## WORK TO COMPLETE
Pictures in the entries below are to be left out; otherwise, reproduce exactly the lines from the first through the line containing "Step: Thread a".

== GIVEN RECORDS

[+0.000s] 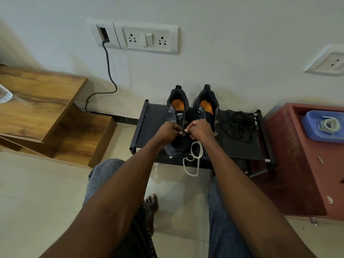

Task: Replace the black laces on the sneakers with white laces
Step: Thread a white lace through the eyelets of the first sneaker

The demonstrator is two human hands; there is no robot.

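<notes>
One white lace [193, 159] is pinched between the curled fingers of the right hand [200, 130] and the left hand [168, 130], which are held close together over the eyelets of the left sneaker [176, 116], its slack looping down over the shoe's toe and off the front edge of the rack. Two dark sneakers are counted, the right sneaker [208, 107] set just beside the first on one low black rack [147, 123], with both forearms stretched forward and covering the shoes' front halves. One tangle of black laces [239, 125] is seen on the rack to the right, and one more coiled white lace [329, 124] is kept in a blue tray [312, 135] on a red cabinet [297, 164].

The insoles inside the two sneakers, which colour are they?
Orange insoles, clearest in the head view, inside both dark sneakers.
</notes>
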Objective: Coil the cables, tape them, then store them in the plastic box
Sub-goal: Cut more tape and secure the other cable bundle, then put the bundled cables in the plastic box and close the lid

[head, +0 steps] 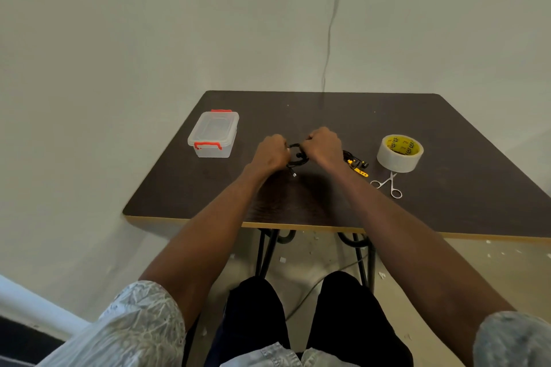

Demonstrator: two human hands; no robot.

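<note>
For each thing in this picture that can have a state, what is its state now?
Plastic box: lid on, red latches down.
Black cable: partly coiled, held between both hands.
Left hand: grips the cable coil.
Right hand: grips the cable coil.
Tape roll: lying flat, untouched.
Scissors: blades shut, lying on the table.
Yellow-tipped cable: lying loose beside the right hand.

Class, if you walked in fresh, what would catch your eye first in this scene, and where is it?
Mid-table, the left hand and right hand grip a black cable being coiled. A roll of tape sits to the right with scissors just in front of it. A closed plastic box with red clips stands at the left.
</note>
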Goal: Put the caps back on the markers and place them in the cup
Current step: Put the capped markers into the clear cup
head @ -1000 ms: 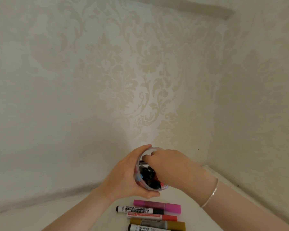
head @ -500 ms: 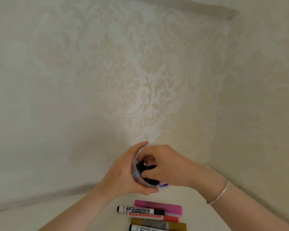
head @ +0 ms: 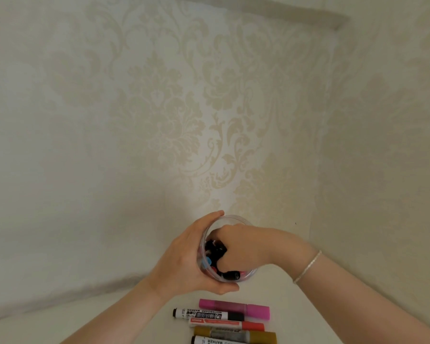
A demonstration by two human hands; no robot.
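left hand (head: 184,264) grasps clear cup (head: 236,220) on counter (head: 293,301) | right hand (head: 243,247) fingers inside cup among caps, grip hidden, cannot tell | five markers (head: 224,324) lie just below cup

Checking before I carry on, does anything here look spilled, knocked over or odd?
Nothing stands out. The left hand holds the clear cup upright, the right hand reaches inside, and the markers lie side by side.

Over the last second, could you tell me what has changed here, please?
The right hand pushed deeper into the clear cup, fingers now down among the caps. The left hand kept gripping the cup, and the markers on the table stayed put.
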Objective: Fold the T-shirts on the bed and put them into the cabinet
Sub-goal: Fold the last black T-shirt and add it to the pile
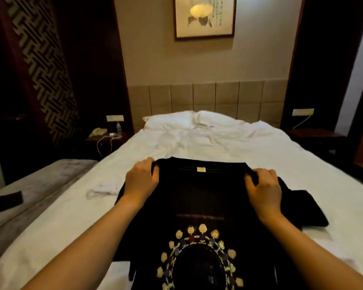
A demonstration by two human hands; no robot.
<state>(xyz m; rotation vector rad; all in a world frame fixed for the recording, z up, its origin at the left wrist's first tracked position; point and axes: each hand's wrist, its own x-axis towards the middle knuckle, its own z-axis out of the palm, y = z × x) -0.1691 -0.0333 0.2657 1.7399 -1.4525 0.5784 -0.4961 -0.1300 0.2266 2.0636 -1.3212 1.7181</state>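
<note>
T-shirt (199,195) showing black, ring of pale cartoon figures printed, cream neck label | bed (228,147) sheets showing white | headboard (205,97) showing beige panels | wall panel (40,65) showing dark-and-tan fretwork pattern

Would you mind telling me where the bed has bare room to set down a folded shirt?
The widest free patch of the bed lies between the black T-shirt and the pillows. A narrower strip runs along the left edge, below the small white cloth. The near middle is crowded: both hands grip the shirt there.
</note>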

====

## EXERCISE OUTPUT
[+0.000s] 

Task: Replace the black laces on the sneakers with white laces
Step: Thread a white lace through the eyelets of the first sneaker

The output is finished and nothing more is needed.